Let's take a concrete example. Say you're migrating a news site from an old WordPress structure to a new Astro site. Your old URLs looked like slash news slash twenty twenty-five slash zero five slash article-slug. Your new structure is slash articles slash article-slug. You've dropped the date hierarchy. A Single Redirect rule with regex would match the pattern — something like slash news slash asterisk slash asterisk slash asterisk — and use a capture group to extract the slug, then redirect to slash articles slash the captured slug. One rule handles every article.
The capture group is the magic there — you're pulling the slug out of the old URL and dropping it into the new one.
And Cloudflare's regex support includes capture groups in the target URL using backslash one, backslash two, and so on. You can also do transformations — convert to lowercase, remove trailing slashes, whatever you need. The key is to test thoroughly, because regex redirects are powerful but they're also a footgun. One badly written rule can redirect your entire site into a loop.
The stuff of nightmares.
They're surprisingly easy to create. You write a rule that matches slash old slash asterisk and redirects to slash new slash asterisk, but then another rule matches slash new slash asterisk and redirects back to slash old slash asterisk. Cloudflare has loop detection — it'll cap redirect chains at something like sixteen hops and then serve an error — but that's a safety net, not a design pattern.
Test in staging, ideally with a tool that can crawl your redirect map and verify every old URL lands where it should.
Keep your redirect map as a document, not just as configuration. I've seen teams where the redirect rules live in Cloudflare's dashboard and nowhere else, and six months later nobody remembers why a particular rule exists or whether it's still needed. Version control your redirect configuration. Cloudflare supports Terraform for this — you can define your redirect rules as infrastructure-as-code, commit them to a repo, and deploy them through a pipeline.
That's the kind of thing that sounds like overengineering until you're the person debugging a mystery redirect at eleven PM on a Friday.
Which brings me to another point about the Cloudflare versus origin decision. If your redirects are in Terraform and deployed to Cloudflare, they're auditable, reviewable, and revertible. If they're buried in your application code or, worse, in an htaccess file on a server that only one person has SSH access to, they're a liability.
The htaccess file. The fossil record of web development, where redirects go to be forgotten.
I've seen htaccess files with redirects from 2007 still active. Nobody knows if they're still needed. Nobody wants to touch them. They're the digital equivalent of that box of cables in your closet.
I feel personally attacked.
We all have that box.
Let's talk about the SEO follow-through, because Daniel asked specifically about what happens after a few days when search engines re-spider the site. He wanted to know if it's seamless.
The honest answer is: it's seamless if you've done everything right, and it's a slow-motion disaster if you haven't. When Googlebot hits a 301, it notes the redirect and schedules the new URL for crawling. Over subsequent crawls, it sees the redirect consistently, and it updates its index — the old URL is replaced by the new one.
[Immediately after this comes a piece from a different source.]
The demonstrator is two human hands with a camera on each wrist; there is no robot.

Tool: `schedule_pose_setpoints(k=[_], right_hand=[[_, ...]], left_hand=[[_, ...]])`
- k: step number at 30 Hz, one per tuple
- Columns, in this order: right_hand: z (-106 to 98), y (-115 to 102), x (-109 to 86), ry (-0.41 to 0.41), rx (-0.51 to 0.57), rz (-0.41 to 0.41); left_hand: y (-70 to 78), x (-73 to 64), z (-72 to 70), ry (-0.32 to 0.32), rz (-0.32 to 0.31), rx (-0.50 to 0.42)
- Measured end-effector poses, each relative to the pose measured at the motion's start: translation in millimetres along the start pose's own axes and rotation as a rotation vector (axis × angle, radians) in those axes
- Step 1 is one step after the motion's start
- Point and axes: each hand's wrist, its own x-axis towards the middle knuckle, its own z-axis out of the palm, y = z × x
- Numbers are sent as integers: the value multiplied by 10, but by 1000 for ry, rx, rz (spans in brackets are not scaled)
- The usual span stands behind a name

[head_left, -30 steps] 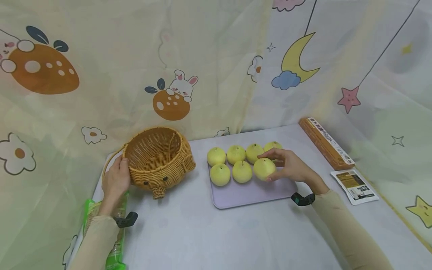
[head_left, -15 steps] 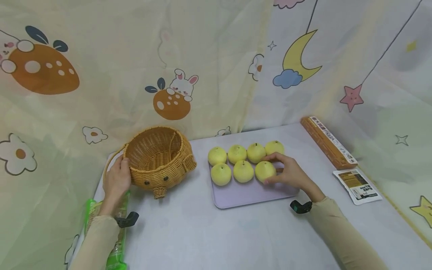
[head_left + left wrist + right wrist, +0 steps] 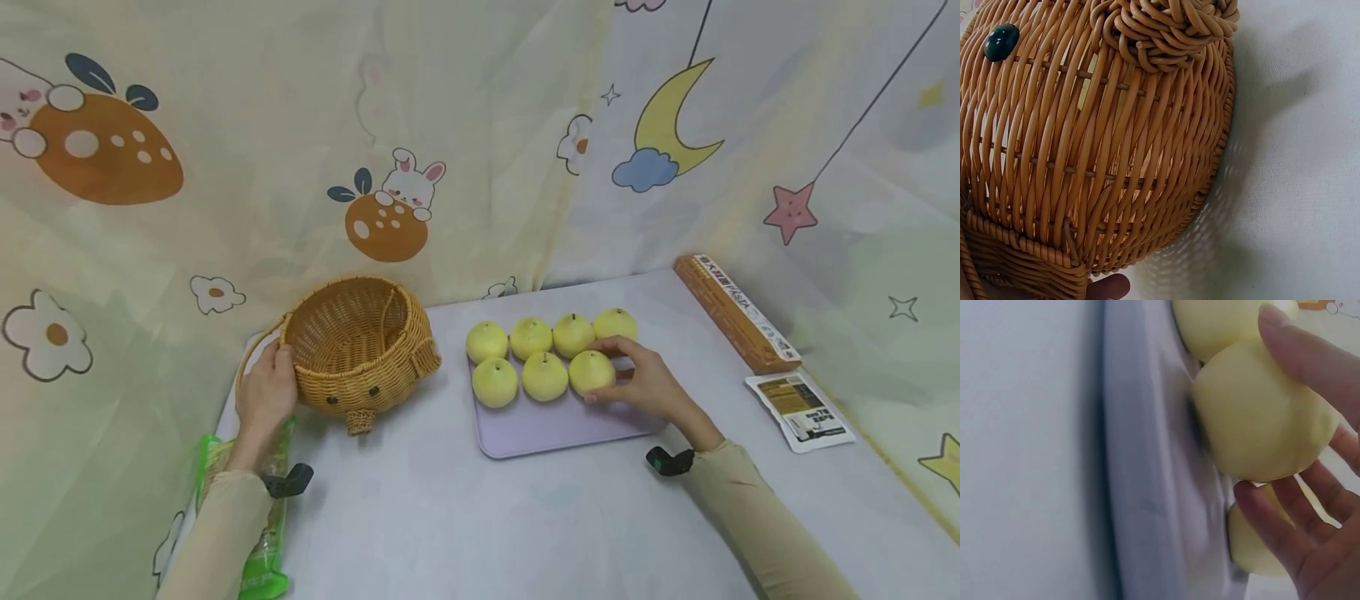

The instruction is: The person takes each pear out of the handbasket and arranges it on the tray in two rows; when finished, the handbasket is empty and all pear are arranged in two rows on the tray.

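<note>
My left hand (image 3: 268, 390) holds the side of a wicker basket (image 3: 390, 385) with an animal face, its opening tilted toward me. Close up in the left wrist view, the basket's weave (image 3: 1104, 144) fills much of the frame, and one fingertip (image 3: 1110, 287) shows below a woven ear. With thumb and fingers around it, my right hand (image 3: 648, 383) holds a yellow pear (image 3: 592, 372) at the right end of the front row on a lilac tray (image 3: 525, 433). Several more pears (image 3: 544, 377) sit in two rows. In the right wrist view the thumb lies over this pear (image 3: 1260, 412).
A green-edged packet (image 3: 262, 550) lies under my left forearm. On the right of the white table (image 3: 480, 517) are a long brown box (image 3: 735, 315) and a white-and-brown pouch (image 3: 801, 410). Printed cloth (image 3: 487, 167) hangs behind the table.
The pear in my right hand has come down slightly onto the tray, in line with the front row. My left hand keeps its hold on the basket; the head view has shifted slightly.
</note>
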Motion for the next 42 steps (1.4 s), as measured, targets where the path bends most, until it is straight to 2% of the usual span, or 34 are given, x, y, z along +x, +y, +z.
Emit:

The link equity flows to the new URL. But this process is gradual. Google doesn't flip a switch. It updates its index incrementally, and during that window, both the old and new URLs might appear in search results.
You might temporarily see your traffic split across two URLs.
Yes, and that's normal. The important thing is not to panic and start changing things. Consistency is what Google's algorithms are looking for. If they see a 301 today, a 302 tomorrow, and a 404 next week, they get confused and the indexation process stalls. Set your redirects, verify them, submit the old URLs in Search Console, and then leave them alone.
There's also the sitemap question. When you migrate, you should submit a new sitemap with the new URLs, right?
Submit the new sitemap, but keep the old sitemap active for a while too. The old sitemap tells Google "these URLs still exist, but they redirect," which prompts Google to re-crawl them and discover the redirects. If you remove the old sitemap immediately, Google might not revisit those URLs for a while, and the indexation process slows down.
The old sitemap is like leaving a forwarding address at the post office. You don't cancel it the day you move.
And one more thing about Search Console — use the Change of Address tool if you're moving domains entirely. If it's just a path structure change on the same domain, you don't need that, but the URL Inspection tool on a sample of old URLs can speed things up. Google's official documentation says it can take "a few days to a few weeks" for redirects to be fully processed, but manual submission usually pushes it toward the faster end of that range.
I want to circle back to something we touched on earlier — the 302 versus 301 question in an SEO context. I've seen people use 302s for temporary content moves and then forget about them. What's the SEO impact of a 302 that's been sitting there for six months?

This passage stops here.